● Instructions for the task
When the line containing "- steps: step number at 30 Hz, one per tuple" is found in the data below, copy it and each line after it through the line containing "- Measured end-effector", exactly and with no others.

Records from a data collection
◇ ◇ ◇ ◇ ◇
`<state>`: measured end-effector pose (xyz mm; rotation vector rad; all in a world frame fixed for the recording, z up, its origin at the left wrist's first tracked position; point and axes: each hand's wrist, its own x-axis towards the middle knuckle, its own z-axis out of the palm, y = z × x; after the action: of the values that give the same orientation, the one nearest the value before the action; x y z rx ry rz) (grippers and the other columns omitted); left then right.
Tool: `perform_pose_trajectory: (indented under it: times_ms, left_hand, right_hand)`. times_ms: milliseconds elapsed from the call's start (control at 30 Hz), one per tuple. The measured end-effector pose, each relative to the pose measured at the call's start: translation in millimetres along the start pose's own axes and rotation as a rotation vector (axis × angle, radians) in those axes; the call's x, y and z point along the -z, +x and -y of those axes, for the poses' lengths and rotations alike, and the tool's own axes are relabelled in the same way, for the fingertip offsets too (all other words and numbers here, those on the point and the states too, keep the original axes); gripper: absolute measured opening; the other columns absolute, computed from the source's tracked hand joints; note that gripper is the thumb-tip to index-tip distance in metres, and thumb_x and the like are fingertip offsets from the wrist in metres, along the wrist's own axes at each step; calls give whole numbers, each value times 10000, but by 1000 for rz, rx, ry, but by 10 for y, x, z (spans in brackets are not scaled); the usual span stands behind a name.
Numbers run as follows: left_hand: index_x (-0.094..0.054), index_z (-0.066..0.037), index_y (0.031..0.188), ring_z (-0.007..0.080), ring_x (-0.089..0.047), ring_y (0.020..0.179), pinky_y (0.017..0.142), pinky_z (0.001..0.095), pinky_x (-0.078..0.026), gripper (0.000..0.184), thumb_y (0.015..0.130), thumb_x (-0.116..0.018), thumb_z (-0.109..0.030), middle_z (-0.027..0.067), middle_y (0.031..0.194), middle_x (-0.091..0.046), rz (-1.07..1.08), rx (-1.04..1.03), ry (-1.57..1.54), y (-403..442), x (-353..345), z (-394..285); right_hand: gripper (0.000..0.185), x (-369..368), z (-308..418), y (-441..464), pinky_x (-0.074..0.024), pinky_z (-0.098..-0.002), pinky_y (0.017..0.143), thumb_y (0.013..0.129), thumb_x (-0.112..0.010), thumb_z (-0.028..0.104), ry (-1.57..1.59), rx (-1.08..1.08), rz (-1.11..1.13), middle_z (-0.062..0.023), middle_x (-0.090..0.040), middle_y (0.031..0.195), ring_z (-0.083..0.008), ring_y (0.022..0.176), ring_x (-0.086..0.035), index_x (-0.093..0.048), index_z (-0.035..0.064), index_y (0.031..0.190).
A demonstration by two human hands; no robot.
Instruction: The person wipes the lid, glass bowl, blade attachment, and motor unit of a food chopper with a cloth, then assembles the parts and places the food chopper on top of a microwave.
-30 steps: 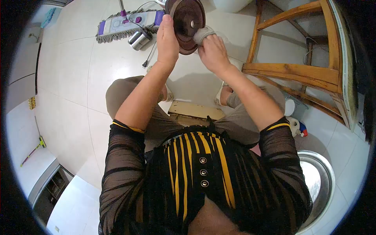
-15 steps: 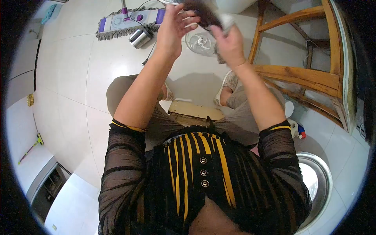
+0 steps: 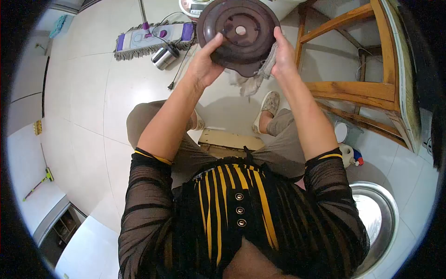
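Observation:
A dark brown, see-through round lid (image 3: 239, 46) with ring-shaped ridges and a pale hole at its centre is held up in front of me, its flat face towards the camera. My left hand (image 3: 206, 64) grips its lower left edge, thumb on the face. On the right edge, my right hand (image 3: 284, 55) holds the lid together with a crumpled grey cloth (image 3: 253, 84), which hangs below the rim. Most fingers of both hands are hidden behind the lid.
A flat mop (image 3: 153, 36) lies on the tiled floor beside a steel motor unit (image 3: 165, 56) with a cord. Part of a kitchen scale (image 3: 197, 8) shows behind the lid. On the right stand a wooden chair (image 3: 353, 88), a bottle (image 3: 347, 153) and a steel basin (image 3: 394, 204).
The lid, blurred and edge-on before, now faces the camera flat. My left hand has closed on its edge. The clear bowl with a blade on the floor is now hidden behind it.

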<state>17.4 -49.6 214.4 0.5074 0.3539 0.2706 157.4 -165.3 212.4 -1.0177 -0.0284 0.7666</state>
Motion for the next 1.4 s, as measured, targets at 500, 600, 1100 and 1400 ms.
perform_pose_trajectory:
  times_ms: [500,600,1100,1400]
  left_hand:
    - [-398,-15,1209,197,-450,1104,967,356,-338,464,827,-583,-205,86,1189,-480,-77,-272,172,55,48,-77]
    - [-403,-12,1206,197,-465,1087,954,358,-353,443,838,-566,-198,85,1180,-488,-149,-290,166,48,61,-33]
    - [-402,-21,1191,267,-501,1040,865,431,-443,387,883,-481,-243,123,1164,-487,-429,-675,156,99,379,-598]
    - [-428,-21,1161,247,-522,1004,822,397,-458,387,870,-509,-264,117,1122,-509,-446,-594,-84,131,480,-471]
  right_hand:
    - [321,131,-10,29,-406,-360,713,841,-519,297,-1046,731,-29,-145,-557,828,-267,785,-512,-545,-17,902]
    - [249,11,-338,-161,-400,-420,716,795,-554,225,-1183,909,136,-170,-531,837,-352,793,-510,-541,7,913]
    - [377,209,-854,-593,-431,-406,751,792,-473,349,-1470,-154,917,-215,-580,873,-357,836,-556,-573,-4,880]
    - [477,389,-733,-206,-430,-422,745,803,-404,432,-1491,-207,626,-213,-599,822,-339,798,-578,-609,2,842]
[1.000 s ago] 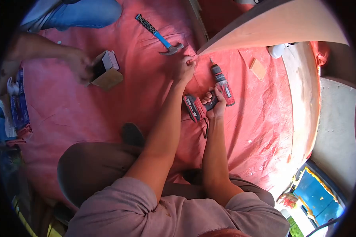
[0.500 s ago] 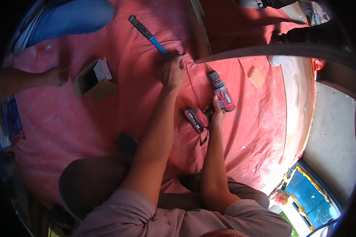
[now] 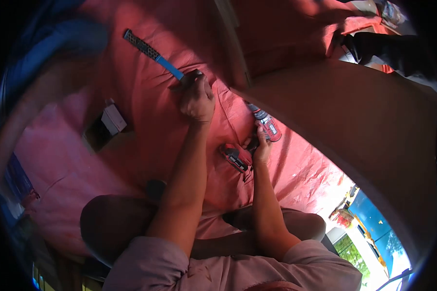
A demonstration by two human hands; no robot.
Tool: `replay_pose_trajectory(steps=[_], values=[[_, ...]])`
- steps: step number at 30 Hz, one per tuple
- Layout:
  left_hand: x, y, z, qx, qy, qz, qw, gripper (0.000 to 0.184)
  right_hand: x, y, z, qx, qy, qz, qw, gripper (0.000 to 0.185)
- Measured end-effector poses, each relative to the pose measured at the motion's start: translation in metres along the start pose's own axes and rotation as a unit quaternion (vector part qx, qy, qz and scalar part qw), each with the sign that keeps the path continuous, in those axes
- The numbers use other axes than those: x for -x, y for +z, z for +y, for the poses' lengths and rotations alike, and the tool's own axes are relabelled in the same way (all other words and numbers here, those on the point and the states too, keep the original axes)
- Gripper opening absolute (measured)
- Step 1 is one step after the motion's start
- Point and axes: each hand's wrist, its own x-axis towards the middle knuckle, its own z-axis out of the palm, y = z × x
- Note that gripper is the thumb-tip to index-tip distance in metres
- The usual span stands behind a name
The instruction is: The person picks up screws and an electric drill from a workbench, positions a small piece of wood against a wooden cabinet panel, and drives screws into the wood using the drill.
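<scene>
My left hand (image 3: 199, 100) is closed at the head end of a hammer with a blue shaft (image 3: 169, 67) and a black patterned grip. The hammer's head is mostly hidden by my fingers, and its grip points to the upper left. My right hand (image 3: 262, 146) is wrapped round the handle of a red and black cordless drill (image 3: 271, 131). The drill's battery (image 3: 237, 157) sticks out to the left of that hand. Its chuck end points up and left, and the tip is hidden by the brown panel.
A large brown panel (image 3: 354, 126) slants across the right side, close to the drill. Red sheeting (image 3: 150, 140) covers the floor. At left stand an open cardboard box (image 3: 112, 121) and another person's blurred arm (image 3: 39, 102) and blue-clad leg (image 3: 82, 36). A dark-clothed leg (image 3: 388, 51) is at upper right.
The brown panel has tilted, its broad face now covering the right side and hiding a small wooden block. The hammer has shifted left with my left hand. The other person's arm has moved.
</scene>
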Motion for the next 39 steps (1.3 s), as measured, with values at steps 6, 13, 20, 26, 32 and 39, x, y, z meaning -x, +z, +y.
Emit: replay_pose_trajectory(steps=[6, 13, 20, 26, 32, 39], values=[[-0.002, -0.005, 0.007, -0.021, -0.02, -0.05, 0.998, 0.008, -0.012, -0.012, 0.022, 0.009, 0.002, 0.005, 1.0, 0.05], [-0.007, -0.008, 0.01, -0.04, -0.007, -0.078, 0.996, 0.009, 0.005, 0.006, -0.004, 0.01, 0.016, 0.039, 0.999, 0.04], [-0.005, -0.003, 0.011, -0.012, -0.021, -0.074, 0.997, 0.013, -0.007, -0.011, 0.021, 0.006, 0.035, 0.029, 0.999, 0.04], [-0.007, -0.008, 0.01, -0.043, -0.023, -0.102, 0.994, 0.011, 0.005, 0.009, -0.005, 0.006, 0.036, 0.027, 0.999, 0.042], [-0.006, -0.009, 0.011, -0.049, -0.048, -0.089, 0.994, 0.012, -0.019, -0.018, 0.034, 0.043, -0.004, 0.028, 0.999, 0.046], [-0.003, -0.014, 0.01, 0.006, -0.071, -0.107, 0.992, 0.009, 0.009, 0.01, -0.006, -0.021, 0.017, -0.007, 1.0, 0.047]])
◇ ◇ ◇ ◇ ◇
● Answer
- steps: step number at 30 Hz, one per tuple
- Layout:
  left_hand: x, y, z, qx, qy, qz, qw, gripper (0.000 to 0.184)
  right_hand: x, y, z, qx, qy, qz, qw, gripper (0.000 to 0.185)
- Measured end-effector poses, each relative to the pose measured at the motion's start: translation in metres along the start pose's own axes and rotation as a unit quaternion (vector part qx, qy, qz and scalar part qw), each with the sign that keeps the path continuous, in those axes

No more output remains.